Aims: chronic inflammation contributes significantly to the morbidity and mortality of chronic hemodialysis patients. A recent research has shown that adipokines were associated with inflammation in these patients. We aim to investigate whether biomarkers of inflammation, adipokines, and clinical features can predict the outcome of hemodialysis patients. Materials and methods: we enrolled 181 hemodialysis patients (men: 97, mean age: $\text{56}\text{.3}\pm \text{13}\text{.6}$) and analyzed predictors of long-term outcomes. Results: during the 3-year followup period, 41 patients died; the main causes of death were infection and cardiovascular disease. Elevated serum levels of hsCRP and albumin and advanced age were highly associated with death (all $P<.001$). Leptin and adiponectin levels were not significantly different between deceased patients and survivors. Cox-regression analysis indicated that age, diabetes, albumin level, and hsCRP were independent factors predicting mortality. Conclusion: the presence of underlying disease, advanced age, and markers of chronic inflammation is strongly related to survival rate in long-term hemodialysis patients.

1. INTRODUCTION

Patients with chronic renal disease have an elevated risk of cardiovascular disease. For example, a recent study reported that cardiovascular mortality in dialysis patients is 10 to 20 times higher than the general population [1]. Malnutrition and inflammation are often present in patients with chronic renal disease and are strongly associated with clinical outcome. Therefore, some researchers have used the terms “malnutrition-inflammation complex syndrome” or “malnutrition, inflammation, and atherosclerosis syndrome” to indicate the interplay of these conditions in dialysis patients [2, 3]. Among the markers of malnutrition that predict mortality in end stage renal failure (ESRF) patients, serum albumin is more closely associated to comorbidity and age than nutritional status per se [4]. Proinflammatory markers such as interleukin-6 (IL-6) and tumor necrosis factor alpha (TNF-$\alpha$) induce hepatic synthesis of the acute phase reactant, CRP, which is a cardiovascular risk marker and an independent risk factor [5]. Recent studies have shown that inflammation plays a more important role than hypoalbuminemia in the pathogenesis of cardiovascular disease [6, 7].

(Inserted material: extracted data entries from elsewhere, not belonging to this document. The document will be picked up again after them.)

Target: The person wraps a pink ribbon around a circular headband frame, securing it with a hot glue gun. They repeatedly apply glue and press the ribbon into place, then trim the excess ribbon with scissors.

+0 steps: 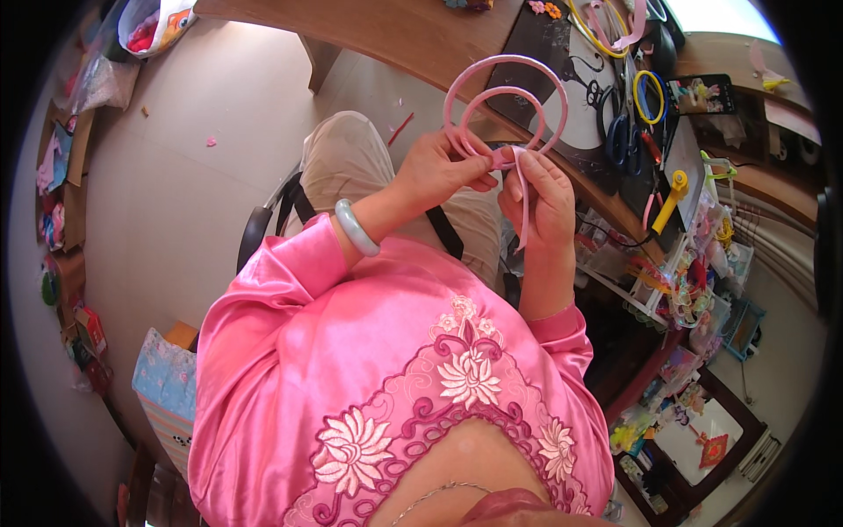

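Two pink-wrapped rings, a larger ring (505, 58) and a smaller ring (504, 91), stand one inside the other above my lap. They meet at their lower side, where my fingers partly hide the join. My left hand (435, 161) pinches the rings from the left, thumb and fingers closed at the join. On the right, my right hand (543, 191) grips a narrow pale pink ribbon (524, 221) against the same spot. The ribbon's loose end hangs down over my right palm.
The wooden desk (408, 39) runs ahead and to the right. On it lie dark-handled scissors (617, 141), a yellow-handled tool (673, 201), a yellow ring (649, 97) and a phone (701, 94). Bagged craft materials (698, 283) crowd the right side. A fabric storage box (164, 382) stands at left.
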A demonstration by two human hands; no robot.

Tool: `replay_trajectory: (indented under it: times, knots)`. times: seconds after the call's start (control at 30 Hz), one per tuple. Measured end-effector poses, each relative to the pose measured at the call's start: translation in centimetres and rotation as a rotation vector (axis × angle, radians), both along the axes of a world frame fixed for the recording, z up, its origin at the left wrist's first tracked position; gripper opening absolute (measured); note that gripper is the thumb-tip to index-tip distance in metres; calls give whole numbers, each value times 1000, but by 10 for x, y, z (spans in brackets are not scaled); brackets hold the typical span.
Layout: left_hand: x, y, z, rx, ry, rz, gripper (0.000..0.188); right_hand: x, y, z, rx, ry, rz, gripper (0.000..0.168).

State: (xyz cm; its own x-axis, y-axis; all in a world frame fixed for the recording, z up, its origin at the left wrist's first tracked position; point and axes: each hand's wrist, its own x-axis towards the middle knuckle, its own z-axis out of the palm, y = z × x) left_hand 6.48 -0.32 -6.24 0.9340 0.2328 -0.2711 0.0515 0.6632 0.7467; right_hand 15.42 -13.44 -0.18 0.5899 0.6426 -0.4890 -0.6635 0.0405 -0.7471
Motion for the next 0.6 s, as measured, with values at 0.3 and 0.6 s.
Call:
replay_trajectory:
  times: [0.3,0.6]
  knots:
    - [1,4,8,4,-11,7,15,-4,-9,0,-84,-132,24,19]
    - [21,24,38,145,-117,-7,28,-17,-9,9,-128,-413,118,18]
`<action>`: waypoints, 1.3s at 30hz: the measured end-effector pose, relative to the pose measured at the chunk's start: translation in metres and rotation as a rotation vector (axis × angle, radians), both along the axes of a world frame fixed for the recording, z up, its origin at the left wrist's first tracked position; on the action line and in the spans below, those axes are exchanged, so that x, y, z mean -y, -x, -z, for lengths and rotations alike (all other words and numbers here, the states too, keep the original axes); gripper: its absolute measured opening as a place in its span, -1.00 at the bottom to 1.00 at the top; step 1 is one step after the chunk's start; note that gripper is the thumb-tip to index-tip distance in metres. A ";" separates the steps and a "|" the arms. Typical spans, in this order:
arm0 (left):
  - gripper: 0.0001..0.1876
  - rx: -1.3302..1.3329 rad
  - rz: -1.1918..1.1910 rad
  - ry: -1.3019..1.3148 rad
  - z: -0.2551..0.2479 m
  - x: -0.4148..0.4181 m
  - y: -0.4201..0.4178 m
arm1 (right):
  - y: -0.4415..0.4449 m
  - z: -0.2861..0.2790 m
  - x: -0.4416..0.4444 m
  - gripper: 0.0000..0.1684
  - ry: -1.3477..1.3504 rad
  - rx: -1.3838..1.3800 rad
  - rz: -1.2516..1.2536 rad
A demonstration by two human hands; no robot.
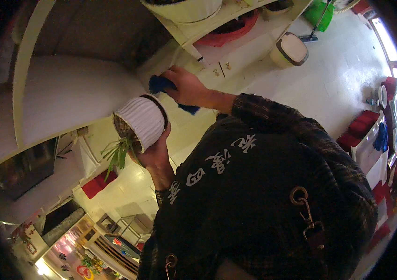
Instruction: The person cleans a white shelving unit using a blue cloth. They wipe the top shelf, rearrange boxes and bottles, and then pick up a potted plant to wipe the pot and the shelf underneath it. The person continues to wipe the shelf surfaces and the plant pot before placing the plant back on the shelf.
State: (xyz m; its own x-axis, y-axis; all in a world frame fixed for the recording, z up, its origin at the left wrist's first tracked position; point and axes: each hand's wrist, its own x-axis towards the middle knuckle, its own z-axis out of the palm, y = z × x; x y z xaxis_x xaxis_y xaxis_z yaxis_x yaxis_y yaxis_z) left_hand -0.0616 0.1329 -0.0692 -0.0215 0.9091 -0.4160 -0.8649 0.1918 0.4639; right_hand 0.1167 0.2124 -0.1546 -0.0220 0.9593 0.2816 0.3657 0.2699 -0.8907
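Note:
My left hand (154, 154) is wrapped around a white ribbed flowerpot (142, 120), which is tipped on its side. Brown soil or roots show at the pot's lower left end, and green strap-like leaves (118, 154) hang from there. A dark band runs along the pot's opposite end. Above and to the right of the pot, my right hand (188, 87) grips a dark blue cloth (161, 84), part of which dangles below the fingers. The cloth appears apart from the pot. My dark apron (254, 196) bears white writing and has metal clasps on its straps.
A white shelf stand (193, 38) holds a large white planter (188, 12) and a red basin (233, 31). A lidded bin (291, 50) and a green dustpan (319, 15) are on the floor beyond. Red seats (363, 124) line the right, and a dark screen (27, 168) is at left.

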 end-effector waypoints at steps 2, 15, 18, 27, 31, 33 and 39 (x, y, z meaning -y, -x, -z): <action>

The causes of inflammation among dialysis patients are complex and multifarious. A recent study indicated that fat tissue secrets numerous adipokines, such as leptin and adoponectin that contribute to systemic inflammation in dialysis patients [8]. In the present study, we aim to examine whether demographic data, biomarker of inflammation, nutritional status, and adipokine can predict the outcome of long-term hemodialysis patients.

2. SUBJECTS AND METHODS

2.1. Subjects

In August 2002, we enrolled a cohort of 181 Taiwanese with ESRF (97 men and 84 women) who had received regular hemodialysis three times a week for at least six months. We followed the patients for 36 months. The underlying causes of renal failure were chronic glomerulonephritis ($N$ = 80), diabetes mellitus ($N$ = 54), hypertension ($N$ = 7), polycystic kidney disease ($N$ = 5), interstitial nephritis ($N$ = 5), systemic lupus erythematous (SLE, $N$ = 4), obstructive uropathy ($N$ = 1), and unknown etiology ($N$ = 25). All four patients with SLE were free of disease activity as determined by clinical judgment and serological markers. None of the patients suffered from acute infection, inflammation, or viral hepatitis at the time of enrollment. Patients with abnormal liver function results or leucocytosis were excluded from this study to ensure they were free of infection. All patients received hemodialysis 4 hours per session and three sessions per week. We prospectively followed these patients for 36 months and recorded the survival rate and causes of mortality.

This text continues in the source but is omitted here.